Alcide d'Orbigny tient son goût pour les sciences naturelles de son père, Charles-Marie (1770-1856), qui est l'un des fondateurs du musée d'histoire naturelle de La Rochelle. Le jeune d'Orbigny n'a que vingt-trois ans lorsqu'il présente à l'Académie des sciences une remarquable étude sur les foraminifères, animaux microscopiques vivant le plus souvent dans la mer et dont le protoplasme est protégé par une coquille. Ce mémoire, qui fait de lui le premier des micropaléontologues, lui vaut d'emblée la considération du monde savant. Aussi se voit-il proposer par le Muséum national d'histoire naturelle de Paris de partir en Amérique du Sud comme naturaliste-voyageur. Il accepte avec enthousiasme et se prépare consciencieusement à cette mission sous la direction des grands zoologistes de l'époque, George Cuvier, Henri de Blainville, Étienne Geoffroy Saint-Hilaire.

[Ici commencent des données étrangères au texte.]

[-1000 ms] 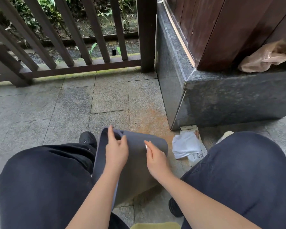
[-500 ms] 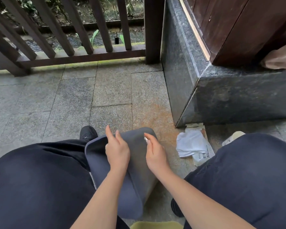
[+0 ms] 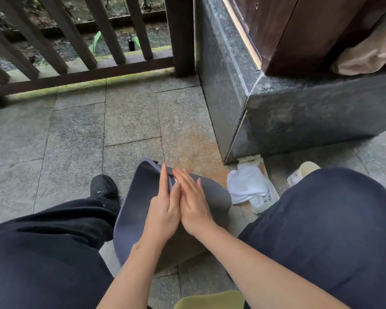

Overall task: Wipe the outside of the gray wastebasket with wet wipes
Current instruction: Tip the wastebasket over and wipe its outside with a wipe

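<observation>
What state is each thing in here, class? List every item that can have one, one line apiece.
Gray wastebasket: lying on its side between the knees.
Left hand: flat on the wastebasket, fingers straight.
Right hand: open, resting on the wastebasket beside the left.
Wet wipes pack: on the floor, a white wipe pulled out and crumpled on it.

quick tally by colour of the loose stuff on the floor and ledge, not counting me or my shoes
gray: 1, the gray plastic wastebasket lying on its side
white: 2, the crumpled white wet wipe and the white wipes packet under it
tan: 1, the tan plastic bag on the stone ledge
total: 4
</observation>
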### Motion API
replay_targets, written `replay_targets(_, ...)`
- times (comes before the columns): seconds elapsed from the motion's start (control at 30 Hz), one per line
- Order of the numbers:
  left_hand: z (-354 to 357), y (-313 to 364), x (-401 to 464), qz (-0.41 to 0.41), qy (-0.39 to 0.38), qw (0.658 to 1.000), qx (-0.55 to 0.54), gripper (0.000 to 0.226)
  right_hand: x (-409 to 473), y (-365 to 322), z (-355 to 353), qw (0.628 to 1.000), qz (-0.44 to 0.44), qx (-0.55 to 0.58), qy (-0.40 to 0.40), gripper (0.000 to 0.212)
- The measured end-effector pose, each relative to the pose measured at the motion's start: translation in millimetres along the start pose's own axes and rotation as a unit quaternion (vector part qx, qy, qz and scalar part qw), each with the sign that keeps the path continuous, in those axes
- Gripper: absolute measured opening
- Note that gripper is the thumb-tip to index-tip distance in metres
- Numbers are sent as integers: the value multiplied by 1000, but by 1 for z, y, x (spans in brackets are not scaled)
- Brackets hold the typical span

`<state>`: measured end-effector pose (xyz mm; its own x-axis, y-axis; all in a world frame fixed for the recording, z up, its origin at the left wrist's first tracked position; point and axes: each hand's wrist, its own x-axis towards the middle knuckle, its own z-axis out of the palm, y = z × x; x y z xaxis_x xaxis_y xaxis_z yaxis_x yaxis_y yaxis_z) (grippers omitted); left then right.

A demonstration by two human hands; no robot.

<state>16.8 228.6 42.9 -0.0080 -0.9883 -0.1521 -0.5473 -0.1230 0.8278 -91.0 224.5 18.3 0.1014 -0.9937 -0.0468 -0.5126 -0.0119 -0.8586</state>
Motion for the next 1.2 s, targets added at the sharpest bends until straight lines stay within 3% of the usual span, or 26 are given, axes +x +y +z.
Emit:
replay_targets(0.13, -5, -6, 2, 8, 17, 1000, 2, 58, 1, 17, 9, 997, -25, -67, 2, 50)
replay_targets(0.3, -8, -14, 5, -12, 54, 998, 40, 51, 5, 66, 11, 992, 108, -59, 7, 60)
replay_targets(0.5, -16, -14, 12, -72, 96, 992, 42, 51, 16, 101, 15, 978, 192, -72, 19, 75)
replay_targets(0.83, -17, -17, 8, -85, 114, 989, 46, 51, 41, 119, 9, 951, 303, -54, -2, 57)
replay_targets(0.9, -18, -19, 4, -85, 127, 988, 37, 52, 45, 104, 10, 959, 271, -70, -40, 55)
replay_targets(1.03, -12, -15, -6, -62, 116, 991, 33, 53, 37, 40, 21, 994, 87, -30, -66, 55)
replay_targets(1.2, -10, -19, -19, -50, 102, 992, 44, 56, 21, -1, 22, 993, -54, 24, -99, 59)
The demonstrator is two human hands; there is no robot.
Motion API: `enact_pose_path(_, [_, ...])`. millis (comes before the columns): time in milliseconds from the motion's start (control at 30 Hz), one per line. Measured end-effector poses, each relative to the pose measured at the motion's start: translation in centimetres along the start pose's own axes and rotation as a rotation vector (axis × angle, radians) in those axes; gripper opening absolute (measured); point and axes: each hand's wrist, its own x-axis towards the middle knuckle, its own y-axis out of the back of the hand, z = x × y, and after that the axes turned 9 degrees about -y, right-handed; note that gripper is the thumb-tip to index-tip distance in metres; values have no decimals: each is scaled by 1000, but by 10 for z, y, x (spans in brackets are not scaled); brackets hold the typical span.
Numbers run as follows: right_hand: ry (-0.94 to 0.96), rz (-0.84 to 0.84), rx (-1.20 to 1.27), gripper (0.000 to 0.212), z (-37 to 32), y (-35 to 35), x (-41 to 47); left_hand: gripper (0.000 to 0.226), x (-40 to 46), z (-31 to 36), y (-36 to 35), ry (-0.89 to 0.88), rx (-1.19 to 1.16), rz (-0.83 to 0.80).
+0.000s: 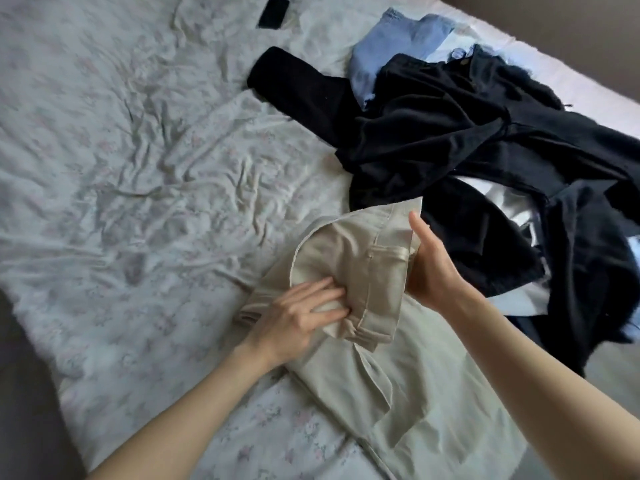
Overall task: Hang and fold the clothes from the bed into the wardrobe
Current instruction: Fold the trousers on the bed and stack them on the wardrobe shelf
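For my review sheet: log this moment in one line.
left hand grips beige trousers | right hand grips waistband | dark pile untouched

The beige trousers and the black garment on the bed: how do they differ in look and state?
The beige trousers are pale and held by both hands, left hand and right hand; the black garment is dark and untouched. The trousers are partly lifted at the waistband; the black garment lies crumpled in a pile over light blue clothes. Both are on the bed.
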Motion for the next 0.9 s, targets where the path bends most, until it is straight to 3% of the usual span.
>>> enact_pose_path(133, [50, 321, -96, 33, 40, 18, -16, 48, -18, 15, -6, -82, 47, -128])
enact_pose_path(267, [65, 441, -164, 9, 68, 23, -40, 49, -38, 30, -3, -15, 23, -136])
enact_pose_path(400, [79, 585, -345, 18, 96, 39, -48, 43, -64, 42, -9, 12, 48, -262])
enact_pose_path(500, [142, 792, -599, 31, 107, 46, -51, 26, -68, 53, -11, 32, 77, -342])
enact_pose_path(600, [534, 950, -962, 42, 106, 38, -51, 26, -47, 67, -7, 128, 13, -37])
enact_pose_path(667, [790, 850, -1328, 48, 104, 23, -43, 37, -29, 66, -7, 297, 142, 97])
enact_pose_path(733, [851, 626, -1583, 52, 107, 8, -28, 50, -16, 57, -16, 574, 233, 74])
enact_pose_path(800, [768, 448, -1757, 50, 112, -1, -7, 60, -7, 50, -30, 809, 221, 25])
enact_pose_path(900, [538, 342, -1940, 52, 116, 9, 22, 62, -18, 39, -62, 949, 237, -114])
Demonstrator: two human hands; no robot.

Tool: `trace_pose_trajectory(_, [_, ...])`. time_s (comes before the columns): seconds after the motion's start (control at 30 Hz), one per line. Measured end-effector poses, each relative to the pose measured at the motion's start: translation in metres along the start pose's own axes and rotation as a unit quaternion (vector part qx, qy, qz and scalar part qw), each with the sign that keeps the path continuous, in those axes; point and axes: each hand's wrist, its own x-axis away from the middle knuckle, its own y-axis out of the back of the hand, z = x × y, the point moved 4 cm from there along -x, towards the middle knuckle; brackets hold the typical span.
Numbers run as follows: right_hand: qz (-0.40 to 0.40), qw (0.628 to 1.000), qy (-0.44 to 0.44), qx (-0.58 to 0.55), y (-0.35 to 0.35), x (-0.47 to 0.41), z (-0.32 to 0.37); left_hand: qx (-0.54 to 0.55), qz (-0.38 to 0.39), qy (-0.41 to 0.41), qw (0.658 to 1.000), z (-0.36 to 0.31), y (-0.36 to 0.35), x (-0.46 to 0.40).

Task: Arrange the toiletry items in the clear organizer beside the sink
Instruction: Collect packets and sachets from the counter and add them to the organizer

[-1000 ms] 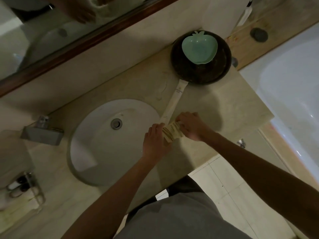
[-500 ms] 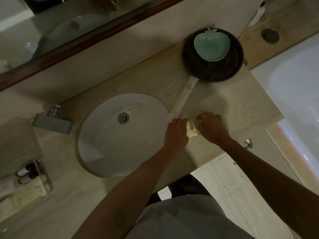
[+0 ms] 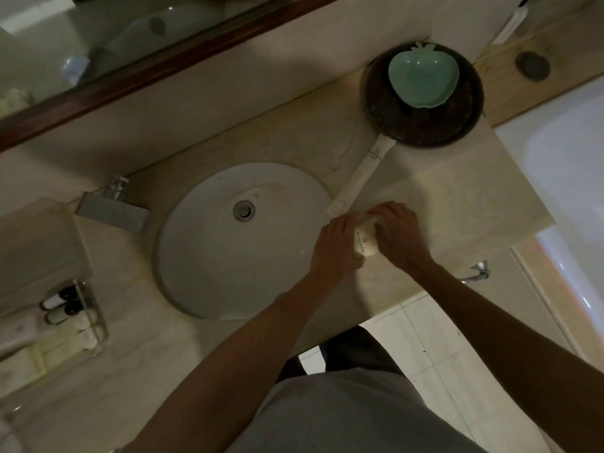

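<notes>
A small stack of cream toiletry packets [image 3: 365,238] lies on the marble counter right of the sink, pressed between both hands. My left hand [image 3: 336,246] grips its left side and my right hand [image 3: 397,235] grips its right side. A long white wrapped packet [image 3: 359,178] lies on the counter just beyond them, reaching from the hands to the dark tray. The clear organizer [image 3: 94,318] stands at the far left of the counter, holding small white bottles with dark caps [image 3: 60,307] and rolled white items.
A white oval sink [image 3: 242,237] sits mid-counter with a steel faucet [image 3: 111,207] to its left. A round dark tray [image 3: 421,125] with a green apple-shaped dish [image 3: 423,81] stands at the back right. A mirror runs along the back; a bathtub is at right.
Both hands have squeezed the packets into a tighter stack on the counter, and the printed side now faces up. The camera view has shifted.
</notes>
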Motion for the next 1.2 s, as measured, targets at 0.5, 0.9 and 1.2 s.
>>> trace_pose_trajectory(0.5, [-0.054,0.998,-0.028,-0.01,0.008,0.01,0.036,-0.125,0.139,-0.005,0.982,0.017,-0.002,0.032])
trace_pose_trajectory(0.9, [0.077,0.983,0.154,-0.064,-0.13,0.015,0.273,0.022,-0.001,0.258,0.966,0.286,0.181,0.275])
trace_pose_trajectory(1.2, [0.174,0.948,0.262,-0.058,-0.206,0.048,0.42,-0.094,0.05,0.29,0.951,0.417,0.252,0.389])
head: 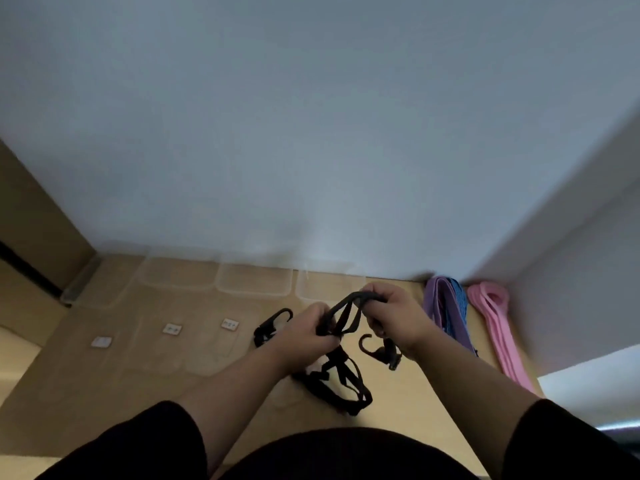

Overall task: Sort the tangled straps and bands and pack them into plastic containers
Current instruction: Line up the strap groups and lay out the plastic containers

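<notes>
— The black strap [341, 318]?
— Thin, tangled, hooked; loops run from 11 to 5 o'clock above the table [145, 386]. Left hand [304, 332] and right hand [391, 313] both grip it

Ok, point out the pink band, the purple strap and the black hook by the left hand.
pink band [498, 327], head view, middle of its length.
purple strap [445, 308], head view, upper stretch near the wall.
black hook [273, 322], head view, curved body left of the left hand [304, 332].
</notes>
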A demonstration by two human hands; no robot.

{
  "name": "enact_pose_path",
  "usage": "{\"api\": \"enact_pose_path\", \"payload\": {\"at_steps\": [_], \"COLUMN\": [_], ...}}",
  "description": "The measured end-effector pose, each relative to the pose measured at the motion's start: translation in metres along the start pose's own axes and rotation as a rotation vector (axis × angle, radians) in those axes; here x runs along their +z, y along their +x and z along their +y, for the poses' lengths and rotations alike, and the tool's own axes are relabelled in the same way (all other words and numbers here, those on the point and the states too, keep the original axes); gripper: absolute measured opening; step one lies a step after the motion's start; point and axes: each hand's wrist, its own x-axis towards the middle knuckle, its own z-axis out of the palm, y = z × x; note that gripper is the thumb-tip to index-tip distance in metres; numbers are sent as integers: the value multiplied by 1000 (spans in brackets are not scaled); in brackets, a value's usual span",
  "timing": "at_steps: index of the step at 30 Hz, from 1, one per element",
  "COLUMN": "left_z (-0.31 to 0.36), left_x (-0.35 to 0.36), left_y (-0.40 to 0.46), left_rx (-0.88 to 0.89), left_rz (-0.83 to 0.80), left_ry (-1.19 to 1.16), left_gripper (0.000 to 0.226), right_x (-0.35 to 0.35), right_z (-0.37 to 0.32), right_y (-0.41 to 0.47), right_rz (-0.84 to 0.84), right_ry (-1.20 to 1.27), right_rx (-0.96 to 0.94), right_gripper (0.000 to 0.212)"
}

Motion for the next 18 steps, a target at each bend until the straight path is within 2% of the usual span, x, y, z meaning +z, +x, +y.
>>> {"api": "enact_pose_path", "payload": {"at_steps": [2,6,13,16,18], "left_z": [21,72,182,212,228], "left_x": [-4,-16,-45,-52,-51], "left_y": [-3,-9,-31,-28,-28], "left_rx": [35,115,365,412,442], "left_rz": [-5,48,142,174,175], "left_ry": [-97,-84,-119,-117,-136], "left_gripper": [29,14,15,22,36], "right_x": [-1,-2,-7,-3,4], "right_z": [-25,-64,-77,-64,-57], "right_y": [-4,-11,-26,-33,-37], "right_rz": [21,114,167,101,-13], "right_ry": [27,75,49,80,143], "right_rx": [-72,-197,-239,-306,-336], "right_gripper": [9,22,47,50,67]}}
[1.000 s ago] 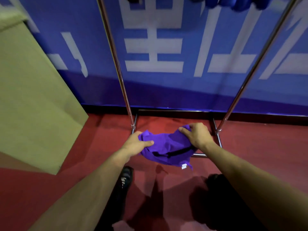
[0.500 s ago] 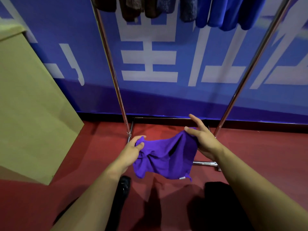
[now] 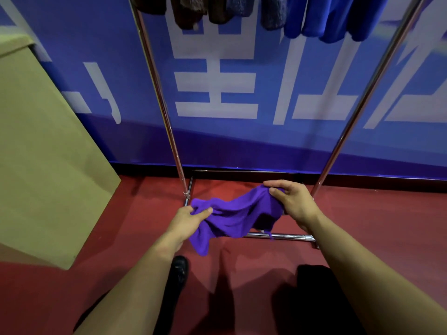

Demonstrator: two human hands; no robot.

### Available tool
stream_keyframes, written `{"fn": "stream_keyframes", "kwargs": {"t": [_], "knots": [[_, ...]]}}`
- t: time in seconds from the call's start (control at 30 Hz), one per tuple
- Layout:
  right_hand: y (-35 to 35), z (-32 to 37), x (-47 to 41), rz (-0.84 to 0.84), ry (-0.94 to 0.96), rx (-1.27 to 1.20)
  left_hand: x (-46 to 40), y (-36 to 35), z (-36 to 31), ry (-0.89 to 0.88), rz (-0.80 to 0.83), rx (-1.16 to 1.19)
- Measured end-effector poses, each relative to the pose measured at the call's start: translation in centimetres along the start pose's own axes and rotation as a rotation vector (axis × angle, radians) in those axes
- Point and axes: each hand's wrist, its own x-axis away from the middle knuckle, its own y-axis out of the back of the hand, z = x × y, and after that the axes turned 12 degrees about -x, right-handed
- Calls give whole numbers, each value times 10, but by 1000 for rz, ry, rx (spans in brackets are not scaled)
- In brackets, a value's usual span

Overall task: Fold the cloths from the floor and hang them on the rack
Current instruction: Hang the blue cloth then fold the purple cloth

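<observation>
Nearest the camera, a black shoe (image 3: 179, 268) stood on the red floor (image 3: 362, 213) between the two bare forearms. Further out, the left hand (image 3: 187, 220) pinched the left end of a purple cloth (image 3: 232, 217) between thumb and fingers, and the right hand (image 3: 294, 201) gripped the cloth's right end, thumb on the near side and fingers curled over the top edge. The cloth sagged between the hands, held clear of the floor, its lower left corner hanging down and a small tag dangling near its right side. Just behind it ran the metal rack (image 3: 167, 117), its base bar low across the floor and its two poles rising. Brown, grey and blue hung cloths (image 3: 314, 15) draped from the top. A tan board (image 3: 43, 153) leaned at left against the blue wall banner (image 3: 242, 146).
</observation>
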Motion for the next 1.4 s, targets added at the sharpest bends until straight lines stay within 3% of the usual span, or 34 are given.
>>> {"fn": "stream_keyframes", "kwargs": {"t": [0.13,0.23,0.4,0.57,0.67,0.77,0.87,1.0,1.2,1.3,1.4], "knots": [[7,-10,-5,-84,31,160,-7,4,2,43,-100,-84],[9,-19,-9,-152,-34,201,-10,4,5,26,-116,-23],[12,-10,-6,-124,-410,-247,-1,-4,-11,8,-100,281],[10,1,-2,43,-531,-536,-2,-6,-14,84,-92,395],[10,3,0,122,-511,-516,-2,-3,-18,110,-5,588],[10,-3,-1,81,-465,-381,0,-1,-20,111,23,626],[10,-11,-3,-27,-369,-244,-5,2,-11,73,-55,540],[11,-17,-5,-111,-200,-59,-6,9,-4,-7,-245,219],[15,-9,-7,-286,-22,-31,-1,14,-11,-123,-441,9],[17,-3,-5,-312,30,-50,-2,13,-14,-133,-468,112],[17,4,-2,-320,74,-100,-3,13,-19,-122,-384,308]]}}
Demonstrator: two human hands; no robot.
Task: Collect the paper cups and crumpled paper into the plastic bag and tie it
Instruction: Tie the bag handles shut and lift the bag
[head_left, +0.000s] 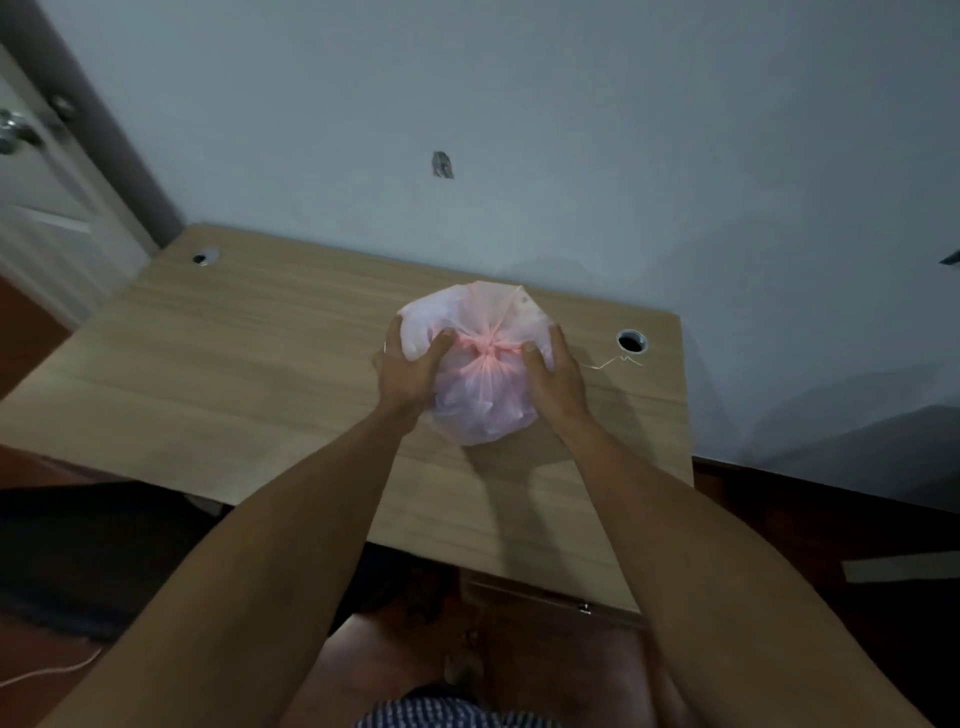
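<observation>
A pale pink, see-through plastic bag (480, 400) sits bulging on the wooden desk (249, 374), its top gathered into a twisted knot near the middle. White shapes show faintly through the plastic; I cannot tell cups from paper. My left hand (408, 366) clasps the bag's left side with the thumb by the knot's left tail. My right hand (553, 374) clasps the right side, thumb by the right tail. No loose cups or paper lie on the desk.
A round cable hole (632, 341) lies right of the bag, with a thin white thread (605, 364) beside it. Another cable hole (203, 256) is at the far left corner. The wall stands right behind the desk. A door (47, 208) is at left.
</observation>
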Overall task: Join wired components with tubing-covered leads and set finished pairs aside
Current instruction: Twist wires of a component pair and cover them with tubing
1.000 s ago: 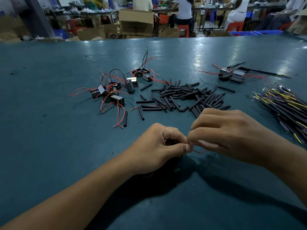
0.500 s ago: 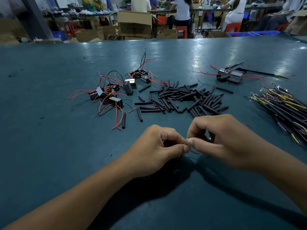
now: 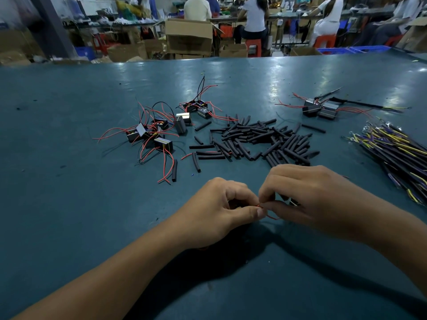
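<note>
My left hand and my right hand meet low over the blue-green table, both pinching thin red wire leads between thumb and fingers. What else the curled fingers hold is hidden. A pile of black tubing pieces lies just beyond my hands. Small black components with red leads are scattered to the left, with a few more behind. A joined pair lies at the far right.
A bundle of purple, yellow and black leads lies at the right edge. A single tube sits near the left cluster. Cardboard boxes and seated people fill the room beyond the table's far edge.
My right hand has drawn slightly closer to me and my fingertips have shifted on the red leads. Both hands stay together at the same spot.
</note>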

Parti en juillet 1826, Alcide d'Orbigny ne revient en Europe qu'en février 1834. Durant son long voyage, il parcourt quelque 3 000 km du nord au sud et 3 600 d'est en ouest. Il remonte le Paraná, l'une des grandes voies d'eau de l'Amérique du Sud, chevauche dans la pampa entourant Buenos Aires, effectue la première véritable exploration scientifique de la Patagonie, se rend au Chili et, de là, en Bolivie. Il va passer trois ans dans ce pays plus étendu que la Bolivie actuelle et encore mal connu à l'époque : après avoir visité les environs de La Paz et la Bolivie andine, il redescend vers Santa Cruz de la Sierra, sur le versant atlantique de la Cordillère des Andes ; il se rend dans les anciennes missions jésuites et effectue diverses explorations qui tantôt le ramènent sur les hauteurs des Andes, tantôt le conduisent dans la forêt vierge tapissant les vallées humides du río Mamoré, où il est dévoré par les fièvres, ce qui le décide finalement à préparer son retour vers la France.

Il a affronté, durant son voyage, les attaques de pirates, d'Amérindiens en révolte et de bêtes sauvages, les tempêtes, le mal des montagnes, les piqûres d'insectes et les morsures de serpents, le froid glacial et le soleil brûlant des déserts, mais il a engrangé pour la science un riche butin. Il a collecté de très nombreux spécimens d'animaux et de plantes dont beaucoup étaient jusqu'alors inconnus. Il n'a pas seulement étudié la faune et la flore des pays visités, mais aussi les peuples, la géologie, le climat, la géographie. Le Voyage dans l'Amérique méridionale (1834-1847), ouvrage illustré en onze volumes, constitue la description la plus complète qui ait été faite jusqu'alors de l'Amérique du Sud. Il contient aussi la première carte d'ensemble du continent.

À partir de 1840, Alcide d'Orbigny s'oriente de plus en plus exclusivement vers la paléontologie. Ses deux ouvrages fondamentaux dans ce domaine sont Paléontologie française et Prodrome de paléontologie stratigraphique universelle des animaux mollusques et rayonnés. Comme George Cuvier, il s'attache à la théorie dite « des créations successives », selon laquelle les faunes auraient été détruites à la fin de chaque étage géologique (il n'en distingue, pour sa part, pas moins de vingt-sept) par de grandes catastrophes, les révolutions du globe. Cette théorie sera ruinée par la parution, en 1859, de l'Origine des espèces. Mais Alcide d'Orbigny l'ignorera, il a succombé deux ans plus tôt à une maladie de cœur.